No matter what their breed or temperament, all dogs have their own special talent. I don’t mean they’re great at herding, obedience or agility. I mean they have a unique personality trait that benefits you in some particular way. Some are great comforters who want to cuddle when you’re blue, or some are great listeners who solemnly guard your secrets and dreams. Others are clowns who entertain us and make us laugh, while there are the ones whose presence makes us feel safe and secure. Each and every dog has their own unique and special gift to share with us. Some even have more than one. But sometimes we get so caught up in the rituals of creating good, obedient and talented dogs that we forget to give them enough space to let their skills shine. I made this mistake with Hazer and I regret that it took several years before I relaxed my grip enough to really see his strength. Hazer’s gift, his greatest talent, was simply being with me.
Hazer wanted nothing more than to be by my side. You’d think I’d have known that since ACDs tend to be a quirky mixture of independence and Velcro, but I had a hard time coming to terms with Hazer’s idea of a good time. Hazer wanted to do stuff as long as he could do it HIS way, but mostly he wanted to do stuff to be with me. Unfortunately, I set my sights on making my dog a performance dog, and right from the start I set goals and created a general game plan to move us in that direction. Problem was, Hazer wasn’t particularly interested in performing. Oh, he was more than willing to do just about any task I asked, but he didn’t really love performing for performance sake. I can clearly recall his look of frustration the second or third time I sent him over the A-frame. Been there, done that. Next? He was bored to death, which usually morphed into trying to find a classmate to threaten.

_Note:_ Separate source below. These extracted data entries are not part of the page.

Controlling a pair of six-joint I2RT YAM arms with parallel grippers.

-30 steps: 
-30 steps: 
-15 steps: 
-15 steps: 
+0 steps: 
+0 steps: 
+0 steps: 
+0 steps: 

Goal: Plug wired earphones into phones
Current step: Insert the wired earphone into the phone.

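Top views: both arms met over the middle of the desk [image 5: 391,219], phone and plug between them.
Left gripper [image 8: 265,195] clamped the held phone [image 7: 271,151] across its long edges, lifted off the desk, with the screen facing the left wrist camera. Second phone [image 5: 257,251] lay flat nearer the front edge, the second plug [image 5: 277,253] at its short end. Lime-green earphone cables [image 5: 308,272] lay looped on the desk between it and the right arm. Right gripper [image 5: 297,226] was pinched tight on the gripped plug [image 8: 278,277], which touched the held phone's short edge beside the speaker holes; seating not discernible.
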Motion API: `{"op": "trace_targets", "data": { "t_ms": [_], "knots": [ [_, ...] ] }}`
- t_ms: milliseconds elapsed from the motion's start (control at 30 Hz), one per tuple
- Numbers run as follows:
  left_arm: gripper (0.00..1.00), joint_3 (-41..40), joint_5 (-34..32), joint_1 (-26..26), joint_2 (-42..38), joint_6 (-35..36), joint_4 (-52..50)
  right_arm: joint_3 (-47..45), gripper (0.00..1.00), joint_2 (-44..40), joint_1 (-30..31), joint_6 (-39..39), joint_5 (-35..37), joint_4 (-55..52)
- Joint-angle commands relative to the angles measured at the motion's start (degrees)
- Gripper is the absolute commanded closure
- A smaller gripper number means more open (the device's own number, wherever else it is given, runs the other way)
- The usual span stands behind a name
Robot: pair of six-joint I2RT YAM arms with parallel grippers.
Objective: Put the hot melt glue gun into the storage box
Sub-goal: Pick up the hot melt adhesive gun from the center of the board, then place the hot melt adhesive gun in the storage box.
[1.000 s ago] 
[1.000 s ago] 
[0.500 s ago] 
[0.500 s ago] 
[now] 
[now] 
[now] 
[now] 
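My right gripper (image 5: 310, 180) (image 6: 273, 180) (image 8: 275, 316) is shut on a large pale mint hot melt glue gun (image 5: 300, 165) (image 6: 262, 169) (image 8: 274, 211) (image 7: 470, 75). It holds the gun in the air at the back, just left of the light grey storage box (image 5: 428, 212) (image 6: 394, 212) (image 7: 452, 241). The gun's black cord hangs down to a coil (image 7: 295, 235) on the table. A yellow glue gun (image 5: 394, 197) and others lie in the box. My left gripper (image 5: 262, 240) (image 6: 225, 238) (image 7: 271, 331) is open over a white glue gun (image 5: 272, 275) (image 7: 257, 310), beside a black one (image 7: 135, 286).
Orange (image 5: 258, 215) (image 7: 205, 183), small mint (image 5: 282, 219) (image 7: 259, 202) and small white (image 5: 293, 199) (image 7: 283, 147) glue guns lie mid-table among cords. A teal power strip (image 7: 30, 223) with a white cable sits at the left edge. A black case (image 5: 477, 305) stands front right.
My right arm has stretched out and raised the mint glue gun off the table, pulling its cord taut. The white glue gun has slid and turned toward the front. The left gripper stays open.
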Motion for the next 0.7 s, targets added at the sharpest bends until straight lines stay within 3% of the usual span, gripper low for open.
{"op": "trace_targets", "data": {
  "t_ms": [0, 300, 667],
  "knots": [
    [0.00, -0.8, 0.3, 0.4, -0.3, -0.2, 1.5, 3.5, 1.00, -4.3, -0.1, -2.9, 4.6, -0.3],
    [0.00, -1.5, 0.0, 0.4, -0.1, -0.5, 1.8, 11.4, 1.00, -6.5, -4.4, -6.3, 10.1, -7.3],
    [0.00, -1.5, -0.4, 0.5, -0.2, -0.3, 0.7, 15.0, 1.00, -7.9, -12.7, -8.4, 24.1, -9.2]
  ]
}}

When I changed tracks and got Hazer into herding he was a much happier camper. There, he could do something he truly enjoyed while working with me. From Hazer’s point of view that was the best of both worlds. Herding improved his responsiveness and intuition on our own farm and I’m fairly convinced it helped us fine-tune our connection. Unfortunately, we came to herding later in life and because of the rough nature of the sport I decided to “retire” Hazer after a couple of years. But the benefits from herding stuck and I wound up with a dog who wanted nothing more than to be the perfect farm dog. After that Hazer was by my side for every trip to the barn, where he’d calmly park himself in the hay and wait until it was time to go in or time to go do something else.
So it would make sense I guess that I’m feeling the loss of Hazer most as I go about my regular chores and daily routine. I’ll always miss the quirky stuff Hazer did, the oddities that made his personality so unique, but mostly I miss his physical presence. When I’m ready to leave the barn my eye still travels to where he used to lay and wait. And halfway back to the house I automatically turn to see where he is. My body and mind still register him as there, even though he’s not. I don’t know how long it will take for reality to catch up and replace habit, but I’m torn between wanting that to happen and hoping it never will.
A few years ago I started a new ritual. Since Hazer wasn’t particularly inclined to show or return affection I decided I would risk humiliating him and do it anyway. I’d cup his handsome muzzle in my hands, plant a kiss on his head and pronounce my undying love for him. Hazer’s typical reaction to any kind of emotional display was to stare at me with disgust, feign surprise or growl. He was like an adolescent child who despised any outward display of parental affection. Naturally, this made me want to do it all the more. And so I did. Several times a day I’d pause to tell Hazer all the ways I adored him. And after awhile it seemed like he stopped hating the attention and he started to look more smug than annoyed. “Yes, my mom thinks I’m great. She says I’m her favorite red dog. Says I’m the most handsomest dog ever. Says I’m her best bud.” I’d like to think Hazer understood. If not the message, then maybe the sentiment behind the words. Because the truth is, he was all that and so much more.
It’s been three weeks today since I said my final goodbye to Hazer. I try real hard not to “count the days.” I really do. But it happens anyway. Things just automatically get divided into one of two categories: all the stuff I did before Hazer died and the stuff I’ve done since. Trust me, I haven’t done very much since. Certainly nothing that warrants remembering.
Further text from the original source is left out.